I need to instantiate a singleton object per web request, so that the data is processed once and is valid throughout the request, I was using HttpContext.Current.Items
to share data during HTTP request, everything was fine until we needed the singleton object instance across multiple threads, the first thing that I came up with was to pass the HttpContext instance to the new thread:
HttpContext context = HttpContext.Current;
ThreadPool.QueueUserWorkItem(callback =>
{
HttpContext.Current = context;
// blah blah
});
Which I don't think is a thread-safe approach as noted here.
Using Reflector I figured HttpContext.Current.Items actually uses CallContext to store objects in each logical thread.

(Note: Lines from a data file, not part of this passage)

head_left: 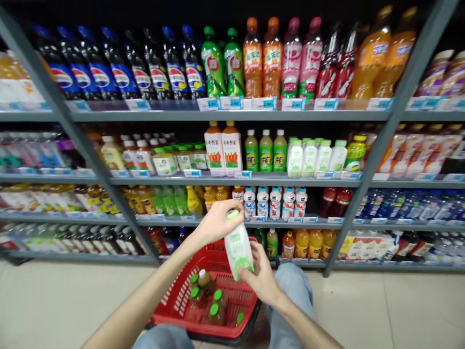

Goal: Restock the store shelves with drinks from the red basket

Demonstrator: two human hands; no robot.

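Observation:
Between both hands a white bottle with a green cap and green print is held, tilted, above the red shopping basket. My left hand is closed around its cap end from above. Lower down, my right hand grips the bottle near its base, thumb across the front. Several bottles with green caps and one bottle with a white cap stand or lean inside the basket. Similar white bottles line the shelf ahead.
Shelves of drinks fill the front, with cola bottles and orange soda bottles on the top row. Small milk drink bottles stand on a lower shelf. Slanting grey uprights divide the rack. My knees flank the basket on the tiled floor.

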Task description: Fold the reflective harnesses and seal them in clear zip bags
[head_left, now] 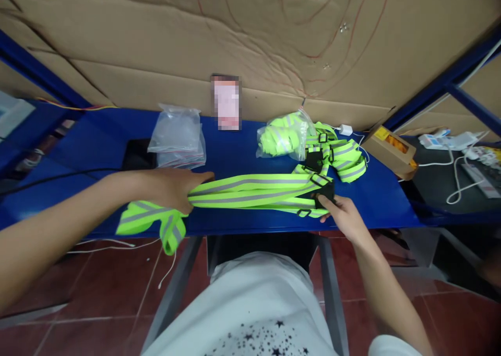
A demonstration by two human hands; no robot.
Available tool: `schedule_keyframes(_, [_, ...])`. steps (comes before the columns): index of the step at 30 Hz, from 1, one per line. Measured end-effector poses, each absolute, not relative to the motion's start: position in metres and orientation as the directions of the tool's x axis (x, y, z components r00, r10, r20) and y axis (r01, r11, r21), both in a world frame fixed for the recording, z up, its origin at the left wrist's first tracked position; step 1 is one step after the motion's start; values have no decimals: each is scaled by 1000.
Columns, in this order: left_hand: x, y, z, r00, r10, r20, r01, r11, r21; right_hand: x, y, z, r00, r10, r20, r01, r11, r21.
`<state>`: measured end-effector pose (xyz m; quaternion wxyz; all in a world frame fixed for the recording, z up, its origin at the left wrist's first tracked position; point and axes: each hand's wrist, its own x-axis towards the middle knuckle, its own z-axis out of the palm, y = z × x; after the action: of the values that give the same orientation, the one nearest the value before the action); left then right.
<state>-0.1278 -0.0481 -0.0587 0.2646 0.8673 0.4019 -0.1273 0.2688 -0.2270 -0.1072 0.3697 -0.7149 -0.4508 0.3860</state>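
Note:
Neon yellow-green reflective straps [250, 191] with grey stripes stretch sideways between my two hands above the front of the blue table. My left hand [172, 186] is closed round the strap bundle, and loose strap ends [152, 220] hang below it past the table edge. At the other end, my right hand [338, 212] pinches a black piece [325, 191] joined to the straps, beside black slider buckles. Behind my right hand lies a pile of similar straps [346, 160]. Next to that pile is a clear bag [282, 137] with rolled straps inside.
A stack of clear zip bags [176, 137] lies at the back left, over a dark flat object [139, 155]. A blurred pink card or phone [227, 103] leans on the cardboard wall [156, 43]. To the right are a cardboard box [391, 150], a white charger [345, 130] and cables.

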Motion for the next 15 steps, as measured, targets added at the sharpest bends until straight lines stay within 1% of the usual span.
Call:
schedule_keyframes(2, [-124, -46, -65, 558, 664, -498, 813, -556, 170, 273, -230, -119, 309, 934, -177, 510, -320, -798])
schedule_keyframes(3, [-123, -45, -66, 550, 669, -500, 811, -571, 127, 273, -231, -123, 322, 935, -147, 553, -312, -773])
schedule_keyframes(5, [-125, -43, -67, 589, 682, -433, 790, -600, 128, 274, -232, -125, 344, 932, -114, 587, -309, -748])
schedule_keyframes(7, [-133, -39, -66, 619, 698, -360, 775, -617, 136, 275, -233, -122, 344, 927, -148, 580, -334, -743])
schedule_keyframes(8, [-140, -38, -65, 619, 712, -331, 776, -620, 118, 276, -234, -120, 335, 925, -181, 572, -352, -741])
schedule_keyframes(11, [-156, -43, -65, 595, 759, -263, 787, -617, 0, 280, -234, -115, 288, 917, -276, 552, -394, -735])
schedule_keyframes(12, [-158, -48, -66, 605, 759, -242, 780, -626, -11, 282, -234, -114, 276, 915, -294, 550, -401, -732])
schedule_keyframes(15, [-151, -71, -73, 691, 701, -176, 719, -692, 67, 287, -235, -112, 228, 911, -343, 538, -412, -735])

So I changed the singleton interface to this:
public static SingletonType SingletonInstance
{
get { return CallContext.GetData(key) as SingletonType; }
set { CallContext.SetData(key, value); }
}
And simply overwrite SingletonInstance
when starting any new thread! The code works fine, however it seems that somehow under heavy load, CallContext.GetData(key) returns null and the application crashes with with a null reference exception!
I was thinking, if CallContext.GetData
is atomic? But it just doesn't seem right, the CallContext is thread specific data storage and must be atomic or I am missing the point!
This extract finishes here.